The clerk watched Noah’s hands, not trusting that he wouldn’t
pocket something without paying. Noah placed a couple of sandwiches and
something else I couldn’t identify on the counter and paid with cash. The clerk
gave him a double-take before accepting the cash, then shrugged and shook his
head. No change.

“I have to use the restroom,” I said when he returned.

“I figured. They’re around the corner.” He handed me a key and
shoved something else in my hands. “Put this on.”

“A wig?” I blurted out. “It’s pink!”

“They’re stocked up for Halloween. It’s this or green.”

A deep moan escaped my lips when I looked in the bathroom
mirror. A bare bulb hanging from the ceiling gave off a green hue. My hair was
a mess and my skin was pasty due to lack of sleep and too much stress. I looked
ghoulish. Perfect for Halloween. I tore the wrapping of the wig open with my
teeth. The glossy neon-pink nylon strands were attached to a cheap membrane. I
twisted my hair into a pile on the top of my head and covered it with the wig.
It felt awkward and I patted it with my hands to flatten the hair underneath.

Noah’s lips pulled up in a tight grin when he saw me.

“Shut up.”

He ran his fingers through the nylon strands. “You look cute.”

I grumbled a response, then unwrapped my sandwich.

We walked until we spotted the flashing of a motel sign. It was
attached to a long, stucco building with paint-chipped trim and wooden doors. The
woman in the office sat behind a desk, casually dressed in poor-fitting slacks
and a blouse. Her eyes diverted back to the little TV hanging on a bracket on
the wall. I recognized the soap opera, and was glad she found the program more
interesting than us.

Noah paid the lady with cash. I kept my pink head down and
followed him to room 109.

Noah used the key card to open the door and we were hit with a
waft of air that reeked of cigarette smoke. It felt like a cramped storage
room, with only a tiny table, two wooden chairs, an ancient TV attached to the
wall, and a double bed. The orange carpet was worn through to the flooring
beneath it. It took two steps to get anywhere, including the bathroom, which stank
like urine. I winced at the thought of having to use that shower to get cleaned
up.

I raised my eyebrows at Noah. “This is the best we can do?”

“It’s cheap.”

Noah closed the door behind us and fiddled with the thermostat.
I rubbed my hands together, not sure what to do with myself. For the last three
nights we’d slept in the car. This was the first time since we’d become
fugitives that we’d shared a real, if gross, room together. I tossed my handbag
on the table and then sat in one of the wobbly chairs.

“It should warm up quickly,” Noah said, turning to me. “Do you
mind if I have a shower first? I’ll be quick.”

“Sure.”

As much as I’d like to stand under a spray of hot water, I
wasn’t eager to remove my layers now that I was finally starting to beat the
chill. Plus, that shower stall…

I folded my arms and closed my eyes. I started trembling, my
heart racing, and my forehead grew clammy. Was this what post-traumatic stress
was like?

“TV on,” I said, then chastised myself. Of course it hadn’t
been programmed to recognize my voice. I went to it, scanning the surface of
the screen. The voice-programming feature wasn’t obvious. This model was so
old, it probably didn’t have that. I searched for a way to turn it on, finding
a hand held remote in one of the drawers. I clicked it and turned it up, barely
loud enough to hear. I didn’t want to watch anything; I just didn’t want to
feel alone.

Noah reappeared. His hair was glossy and damp, dripping onto a
wrinkled shirt. “Your turn.”

I nodded and shuffled to the bathroom and began peeling off the
layers.

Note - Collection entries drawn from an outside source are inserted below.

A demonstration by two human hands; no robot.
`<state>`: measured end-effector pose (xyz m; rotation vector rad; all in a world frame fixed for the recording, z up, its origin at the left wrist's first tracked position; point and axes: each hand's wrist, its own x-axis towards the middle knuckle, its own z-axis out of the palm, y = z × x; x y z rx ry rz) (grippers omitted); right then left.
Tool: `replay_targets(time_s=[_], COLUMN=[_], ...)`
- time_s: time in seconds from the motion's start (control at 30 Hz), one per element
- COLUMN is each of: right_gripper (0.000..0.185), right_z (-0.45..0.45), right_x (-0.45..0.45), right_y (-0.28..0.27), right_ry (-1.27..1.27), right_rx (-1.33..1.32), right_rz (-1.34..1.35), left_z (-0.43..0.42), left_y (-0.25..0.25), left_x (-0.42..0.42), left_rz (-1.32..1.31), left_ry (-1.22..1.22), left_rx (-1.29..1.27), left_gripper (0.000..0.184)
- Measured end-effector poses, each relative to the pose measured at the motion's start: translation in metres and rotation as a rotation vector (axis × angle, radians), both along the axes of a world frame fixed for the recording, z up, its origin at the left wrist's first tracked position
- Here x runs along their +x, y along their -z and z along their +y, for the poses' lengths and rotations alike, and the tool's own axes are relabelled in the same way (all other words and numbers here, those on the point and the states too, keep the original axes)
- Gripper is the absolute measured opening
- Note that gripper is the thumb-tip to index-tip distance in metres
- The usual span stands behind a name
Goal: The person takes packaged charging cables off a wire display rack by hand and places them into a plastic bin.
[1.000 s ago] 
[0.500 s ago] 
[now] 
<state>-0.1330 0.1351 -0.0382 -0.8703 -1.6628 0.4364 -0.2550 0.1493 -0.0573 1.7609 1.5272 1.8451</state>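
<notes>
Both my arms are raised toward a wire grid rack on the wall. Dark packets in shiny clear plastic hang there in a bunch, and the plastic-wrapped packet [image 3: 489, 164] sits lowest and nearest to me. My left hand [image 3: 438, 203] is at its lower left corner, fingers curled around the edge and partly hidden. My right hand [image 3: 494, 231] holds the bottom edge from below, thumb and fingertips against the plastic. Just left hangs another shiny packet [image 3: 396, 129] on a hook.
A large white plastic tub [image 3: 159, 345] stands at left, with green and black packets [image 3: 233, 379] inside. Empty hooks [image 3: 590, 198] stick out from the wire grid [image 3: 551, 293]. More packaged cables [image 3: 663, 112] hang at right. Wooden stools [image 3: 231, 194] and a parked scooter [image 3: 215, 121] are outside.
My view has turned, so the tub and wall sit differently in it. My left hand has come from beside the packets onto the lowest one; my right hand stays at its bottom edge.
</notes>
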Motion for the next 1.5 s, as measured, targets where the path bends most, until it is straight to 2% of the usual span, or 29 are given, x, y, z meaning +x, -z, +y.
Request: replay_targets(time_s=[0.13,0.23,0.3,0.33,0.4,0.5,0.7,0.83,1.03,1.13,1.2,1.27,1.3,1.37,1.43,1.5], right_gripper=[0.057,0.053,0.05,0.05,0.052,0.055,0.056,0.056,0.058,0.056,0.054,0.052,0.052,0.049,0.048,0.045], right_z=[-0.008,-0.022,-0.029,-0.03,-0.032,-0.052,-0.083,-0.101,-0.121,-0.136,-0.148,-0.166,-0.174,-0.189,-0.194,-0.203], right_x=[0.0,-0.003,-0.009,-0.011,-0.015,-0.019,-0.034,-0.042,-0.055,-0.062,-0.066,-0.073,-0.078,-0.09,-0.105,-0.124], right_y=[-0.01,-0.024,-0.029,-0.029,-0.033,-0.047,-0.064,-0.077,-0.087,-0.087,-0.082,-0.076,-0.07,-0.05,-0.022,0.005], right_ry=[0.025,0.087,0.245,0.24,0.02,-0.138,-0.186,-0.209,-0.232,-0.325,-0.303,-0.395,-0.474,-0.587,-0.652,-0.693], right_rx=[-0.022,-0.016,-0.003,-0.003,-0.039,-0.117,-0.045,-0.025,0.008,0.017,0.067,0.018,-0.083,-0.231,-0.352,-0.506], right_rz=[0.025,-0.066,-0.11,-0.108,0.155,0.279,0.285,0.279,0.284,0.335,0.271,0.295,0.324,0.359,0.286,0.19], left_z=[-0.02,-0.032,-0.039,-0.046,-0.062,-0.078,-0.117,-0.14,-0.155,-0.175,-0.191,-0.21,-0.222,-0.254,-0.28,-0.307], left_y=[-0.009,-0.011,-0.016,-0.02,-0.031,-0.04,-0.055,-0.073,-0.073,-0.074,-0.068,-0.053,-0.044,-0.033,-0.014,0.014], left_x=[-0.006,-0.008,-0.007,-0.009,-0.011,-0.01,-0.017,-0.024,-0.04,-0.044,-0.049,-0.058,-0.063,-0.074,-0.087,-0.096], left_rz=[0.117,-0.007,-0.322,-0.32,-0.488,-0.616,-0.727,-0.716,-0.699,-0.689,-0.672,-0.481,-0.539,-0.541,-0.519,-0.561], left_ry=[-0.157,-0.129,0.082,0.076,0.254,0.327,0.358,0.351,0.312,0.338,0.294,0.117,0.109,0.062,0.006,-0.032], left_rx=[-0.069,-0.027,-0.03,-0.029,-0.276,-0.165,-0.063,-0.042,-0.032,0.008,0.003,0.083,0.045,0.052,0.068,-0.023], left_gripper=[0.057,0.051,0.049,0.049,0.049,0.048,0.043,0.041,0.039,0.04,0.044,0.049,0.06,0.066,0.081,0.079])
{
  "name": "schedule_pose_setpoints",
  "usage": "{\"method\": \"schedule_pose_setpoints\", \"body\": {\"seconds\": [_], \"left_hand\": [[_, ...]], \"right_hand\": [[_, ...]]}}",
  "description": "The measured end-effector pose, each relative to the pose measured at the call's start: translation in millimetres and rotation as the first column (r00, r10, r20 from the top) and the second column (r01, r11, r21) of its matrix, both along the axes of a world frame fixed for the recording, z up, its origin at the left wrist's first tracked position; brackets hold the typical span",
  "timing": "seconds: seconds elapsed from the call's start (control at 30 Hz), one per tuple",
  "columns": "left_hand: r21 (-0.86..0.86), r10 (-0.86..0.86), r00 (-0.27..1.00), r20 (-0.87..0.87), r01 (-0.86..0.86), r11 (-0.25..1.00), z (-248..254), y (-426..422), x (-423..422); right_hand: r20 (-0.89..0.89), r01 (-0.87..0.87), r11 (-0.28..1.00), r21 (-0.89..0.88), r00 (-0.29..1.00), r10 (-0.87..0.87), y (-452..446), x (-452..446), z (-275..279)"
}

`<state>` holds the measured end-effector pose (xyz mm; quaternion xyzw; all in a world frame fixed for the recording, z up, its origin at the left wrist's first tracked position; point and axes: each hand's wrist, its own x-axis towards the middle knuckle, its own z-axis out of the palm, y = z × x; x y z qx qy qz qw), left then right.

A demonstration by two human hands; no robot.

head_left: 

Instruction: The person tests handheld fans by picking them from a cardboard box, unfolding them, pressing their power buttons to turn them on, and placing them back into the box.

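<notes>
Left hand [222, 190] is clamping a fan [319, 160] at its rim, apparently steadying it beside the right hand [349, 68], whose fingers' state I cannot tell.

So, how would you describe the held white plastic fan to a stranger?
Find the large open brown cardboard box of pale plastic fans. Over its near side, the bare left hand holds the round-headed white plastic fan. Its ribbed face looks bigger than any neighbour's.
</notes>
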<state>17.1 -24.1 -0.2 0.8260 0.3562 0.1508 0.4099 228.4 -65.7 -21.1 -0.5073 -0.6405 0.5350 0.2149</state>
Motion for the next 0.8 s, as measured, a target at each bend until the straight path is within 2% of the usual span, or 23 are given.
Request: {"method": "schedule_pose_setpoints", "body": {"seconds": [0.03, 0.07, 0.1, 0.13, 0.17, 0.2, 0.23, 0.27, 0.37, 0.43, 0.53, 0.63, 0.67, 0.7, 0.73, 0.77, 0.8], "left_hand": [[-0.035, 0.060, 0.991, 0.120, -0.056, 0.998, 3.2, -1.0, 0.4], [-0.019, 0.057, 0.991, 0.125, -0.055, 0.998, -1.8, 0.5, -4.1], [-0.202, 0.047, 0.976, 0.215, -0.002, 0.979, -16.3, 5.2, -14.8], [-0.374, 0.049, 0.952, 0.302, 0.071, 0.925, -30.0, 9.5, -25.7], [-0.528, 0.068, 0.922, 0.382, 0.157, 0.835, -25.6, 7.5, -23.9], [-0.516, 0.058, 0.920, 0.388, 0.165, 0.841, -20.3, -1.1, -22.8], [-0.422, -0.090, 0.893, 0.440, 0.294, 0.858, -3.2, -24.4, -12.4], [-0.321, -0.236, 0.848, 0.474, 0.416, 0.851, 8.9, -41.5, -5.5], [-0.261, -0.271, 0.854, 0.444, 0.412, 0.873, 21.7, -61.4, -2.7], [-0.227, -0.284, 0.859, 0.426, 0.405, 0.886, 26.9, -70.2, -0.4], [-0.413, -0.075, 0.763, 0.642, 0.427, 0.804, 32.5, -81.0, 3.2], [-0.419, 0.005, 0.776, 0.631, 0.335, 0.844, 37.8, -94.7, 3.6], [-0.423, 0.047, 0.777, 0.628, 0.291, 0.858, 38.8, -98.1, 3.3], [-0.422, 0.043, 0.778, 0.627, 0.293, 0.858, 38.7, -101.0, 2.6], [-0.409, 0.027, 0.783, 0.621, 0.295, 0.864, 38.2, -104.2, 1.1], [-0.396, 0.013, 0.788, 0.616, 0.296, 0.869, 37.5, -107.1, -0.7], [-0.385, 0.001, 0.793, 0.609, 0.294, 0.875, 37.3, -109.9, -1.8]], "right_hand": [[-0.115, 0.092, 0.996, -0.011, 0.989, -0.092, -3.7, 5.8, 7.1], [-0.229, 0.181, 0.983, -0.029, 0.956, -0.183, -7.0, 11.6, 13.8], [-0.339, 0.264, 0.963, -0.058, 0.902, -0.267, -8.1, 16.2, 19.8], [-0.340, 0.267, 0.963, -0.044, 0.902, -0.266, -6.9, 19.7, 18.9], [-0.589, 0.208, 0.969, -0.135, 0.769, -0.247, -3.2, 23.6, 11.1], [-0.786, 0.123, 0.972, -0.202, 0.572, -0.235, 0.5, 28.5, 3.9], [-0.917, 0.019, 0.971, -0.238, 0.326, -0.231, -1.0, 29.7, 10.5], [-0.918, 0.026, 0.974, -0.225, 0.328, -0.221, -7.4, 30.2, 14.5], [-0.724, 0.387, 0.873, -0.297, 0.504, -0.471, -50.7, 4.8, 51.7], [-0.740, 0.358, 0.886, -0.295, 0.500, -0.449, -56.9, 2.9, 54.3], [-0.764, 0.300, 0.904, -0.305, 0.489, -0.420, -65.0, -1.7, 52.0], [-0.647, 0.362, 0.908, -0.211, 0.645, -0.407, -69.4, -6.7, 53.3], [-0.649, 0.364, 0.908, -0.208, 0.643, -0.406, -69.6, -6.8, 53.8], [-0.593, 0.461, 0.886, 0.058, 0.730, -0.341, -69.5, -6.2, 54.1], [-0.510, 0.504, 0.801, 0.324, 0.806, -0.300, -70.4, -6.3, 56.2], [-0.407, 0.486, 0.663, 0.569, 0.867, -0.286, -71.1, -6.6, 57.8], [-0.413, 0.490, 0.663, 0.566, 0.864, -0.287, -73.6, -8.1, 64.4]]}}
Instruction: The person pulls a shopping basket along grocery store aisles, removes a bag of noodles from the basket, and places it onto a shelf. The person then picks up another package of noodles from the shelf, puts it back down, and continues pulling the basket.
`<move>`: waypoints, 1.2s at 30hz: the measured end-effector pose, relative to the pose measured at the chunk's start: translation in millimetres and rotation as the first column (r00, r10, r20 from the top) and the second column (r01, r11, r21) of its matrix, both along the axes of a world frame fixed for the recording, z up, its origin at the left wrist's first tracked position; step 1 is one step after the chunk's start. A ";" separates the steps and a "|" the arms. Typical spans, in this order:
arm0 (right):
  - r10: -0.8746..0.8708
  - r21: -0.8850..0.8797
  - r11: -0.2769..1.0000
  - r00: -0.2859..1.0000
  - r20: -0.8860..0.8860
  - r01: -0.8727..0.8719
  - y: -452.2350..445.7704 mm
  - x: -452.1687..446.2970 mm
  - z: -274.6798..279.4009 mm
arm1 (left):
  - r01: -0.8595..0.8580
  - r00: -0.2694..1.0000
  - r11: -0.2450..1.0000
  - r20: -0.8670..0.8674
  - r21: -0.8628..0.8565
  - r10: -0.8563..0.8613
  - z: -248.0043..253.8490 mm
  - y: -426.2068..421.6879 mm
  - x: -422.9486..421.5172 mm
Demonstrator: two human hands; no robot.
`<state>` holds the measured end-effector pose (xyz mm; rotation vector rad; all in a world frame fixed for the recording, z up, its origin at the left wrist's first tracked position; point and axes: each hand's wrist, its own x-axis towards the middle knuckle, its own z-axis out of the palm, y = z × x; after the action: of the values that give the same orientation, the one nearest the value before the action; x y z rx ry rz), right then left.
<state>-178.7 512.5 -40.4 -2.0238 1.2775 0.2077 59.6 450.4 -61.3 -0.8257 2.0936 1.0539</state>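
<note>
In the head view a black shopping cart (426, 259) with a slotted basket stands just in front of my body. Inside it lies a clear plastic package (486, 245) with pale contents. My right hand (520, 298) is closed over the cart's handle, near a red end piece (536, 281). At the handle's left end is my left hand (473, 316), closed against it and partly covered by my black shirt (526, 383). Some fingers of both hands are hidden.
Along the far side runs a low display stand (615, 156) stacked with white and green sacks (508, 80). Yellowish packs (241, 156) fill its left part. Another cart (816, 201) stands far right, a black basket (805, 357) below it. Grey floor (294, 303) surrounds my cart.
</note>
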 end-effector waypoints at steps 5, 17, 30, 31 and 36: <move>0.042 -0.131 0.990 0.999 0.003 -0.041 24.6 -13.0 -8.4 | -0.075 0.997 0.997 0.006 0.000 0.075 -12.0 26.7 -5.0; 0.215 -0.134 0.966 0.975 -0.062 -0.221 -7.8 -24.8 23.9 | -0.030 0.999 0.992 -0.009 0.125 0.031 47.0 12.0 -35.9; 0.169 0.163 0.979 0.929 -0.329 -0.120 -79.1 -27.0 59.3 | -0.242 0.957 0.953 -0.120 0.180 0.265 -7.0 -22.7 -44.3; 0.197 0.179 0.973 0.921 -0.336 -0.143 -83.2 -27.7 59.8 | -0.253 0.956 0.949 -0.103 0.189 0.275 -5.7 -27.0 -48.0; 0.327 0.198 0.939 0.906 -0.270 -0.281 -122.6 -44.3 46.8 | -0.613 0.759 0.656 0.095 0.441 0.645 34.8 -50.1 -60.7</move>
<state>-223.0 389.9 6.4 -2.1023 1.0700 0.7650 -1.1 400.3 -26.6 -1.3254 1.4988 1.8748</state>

I could smell myself. Yuk. I needed a shower desperately.

I turned on the hot water and stripped down as fast as I could.
Noah had left his soap and shampoo for me to use. I sniffed the lid. It smelled
like him.

I scrubbed down as fast as I could, finishing just as the hot
water depleted. I jumped at a tapping on the door.

“Zoe?” Noah’s voice reached me and I shut off the water.

“Yeah?”

“I’m going out for a bit. I won’t be long. Wait for me, ‘kay?”

I wrapped a towel around myself, water pooling on the floor,
but when I reached the door to ask Noah what he was going to do, he was already
gone.

 

 

Chapter
2

 

 

At least the room was warmer. I stood in my underwear as I blow
dried my hair with a unit attached to the bathroom wall.

I stared at my image in the mirror. My hair was long and
yellow. It belonged to another girl. A girl who wasn’t me.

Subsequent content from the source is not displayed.